── PROVIDED MATERIAL ──

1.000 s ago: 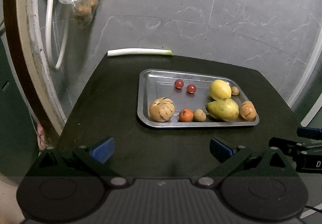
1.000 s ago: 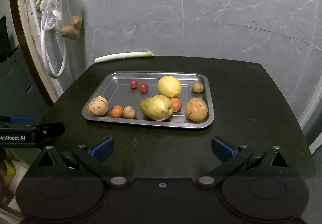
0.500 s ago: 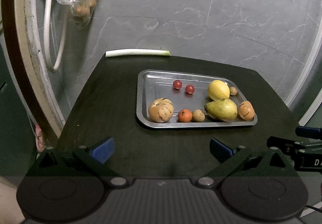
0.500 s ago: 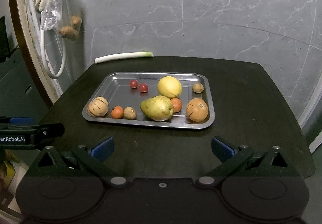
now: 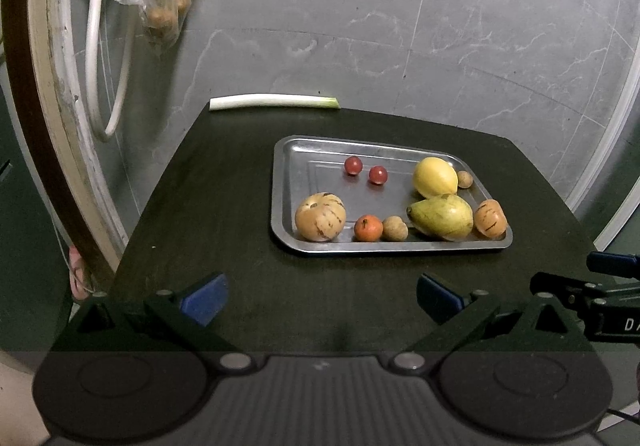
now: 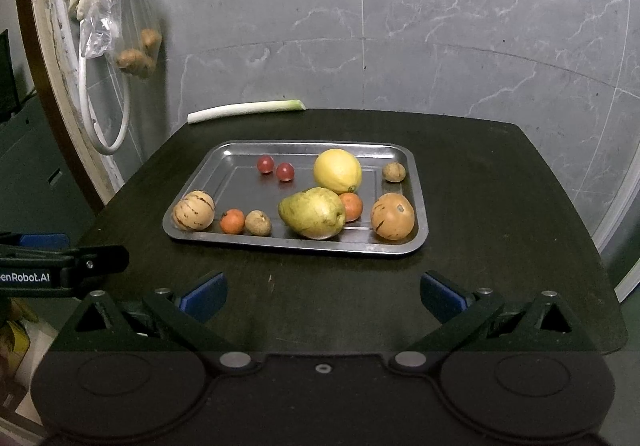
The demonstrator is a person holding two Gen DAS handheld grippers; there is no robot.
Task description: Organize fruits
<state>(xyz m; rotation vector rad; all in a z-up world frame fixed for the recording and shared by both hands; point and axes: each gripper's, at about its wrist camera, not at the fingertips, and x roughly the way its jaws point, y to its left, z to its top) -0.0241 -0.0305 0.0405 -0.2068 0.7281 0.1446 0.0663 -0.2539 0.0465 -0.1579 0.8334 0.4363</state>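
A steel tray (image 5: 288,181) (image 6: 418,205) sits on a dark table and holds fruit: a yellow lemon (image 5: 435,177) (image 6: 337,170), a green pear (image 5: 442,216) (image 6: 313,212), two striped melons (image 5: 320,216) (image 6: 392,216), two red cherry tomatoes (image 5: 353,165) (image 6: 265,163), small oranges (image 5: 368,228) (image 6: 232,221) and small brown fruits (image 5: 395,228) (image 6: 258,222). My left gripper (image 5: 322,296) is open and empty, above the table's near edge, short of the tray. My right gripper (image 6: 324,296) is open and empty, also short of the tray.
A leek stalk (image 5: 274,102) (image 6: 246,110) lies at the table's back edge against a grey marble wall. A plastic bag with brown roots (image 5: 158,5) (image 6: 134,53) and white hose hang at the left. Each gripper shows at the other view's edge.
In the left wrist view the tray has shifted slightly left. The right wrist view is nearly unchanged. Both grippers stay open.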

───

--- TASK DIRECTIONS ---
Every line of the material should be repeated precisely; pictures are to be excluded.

--- COMPLETED EXERCISE ---
1.000 s ago: 
1.000 s ago: 
0.500 s ago: 
0.500 s ago: 
now: 
now: 
The demonstrator is a person holding two Gen DAS handheld grippers; there is no robot.
Task description: Organize fruits
<state>(xyz m; rotation vector rad; all in a z-up world frame fixed for the recording and shared by both hands; point and axes: each gripper's, at about its wrist camera, not at the fingertips, and x roughly the way its jaws point, y to its left, z to its top) -0.0241 -0.0305 0.0405 -0.2068 0.7281 0.1446 0.0663 -0.2539 0.0465 -0.1579 0.8334 0.4363</state>
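A steel tray (image 5: 288,181) (image 6: 418,205) sits on a dark table and holds fruit: a yellow lemon (image 5: 435,177) (image 6: 337,170), a green pear (image 5: 442,216) (image 6: 313,212), two striped melons (image 5: 320,216) (image 6: 392,216), two red cherry tomatoes (image 5: 353,165) (image 6: 265,163), small oranges (image 5: 368,228) (image 6: 232,221) and small brown fruits (image 5: 395,228) (image 6: 258,222). My left gripper (image 5: 322,296) is open and empty, above the table's near edge, short of the tray. My right gripper (image 6: 324,296) is open and empty, also short of the tray.
A leek stalk (image 5: 274,102) (image 6: 246,110) lies at the table's back edge against a grey marble wall. A plastic bag with brown roots (image 5: 158,5) (image 6: 134,53) and white hose hang at the left. Each gripper shows at the other view's edge.
In the left wrist view the tray has shifted slightly left. The right wrist view is nearly unchanged. Both grippers stay open.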

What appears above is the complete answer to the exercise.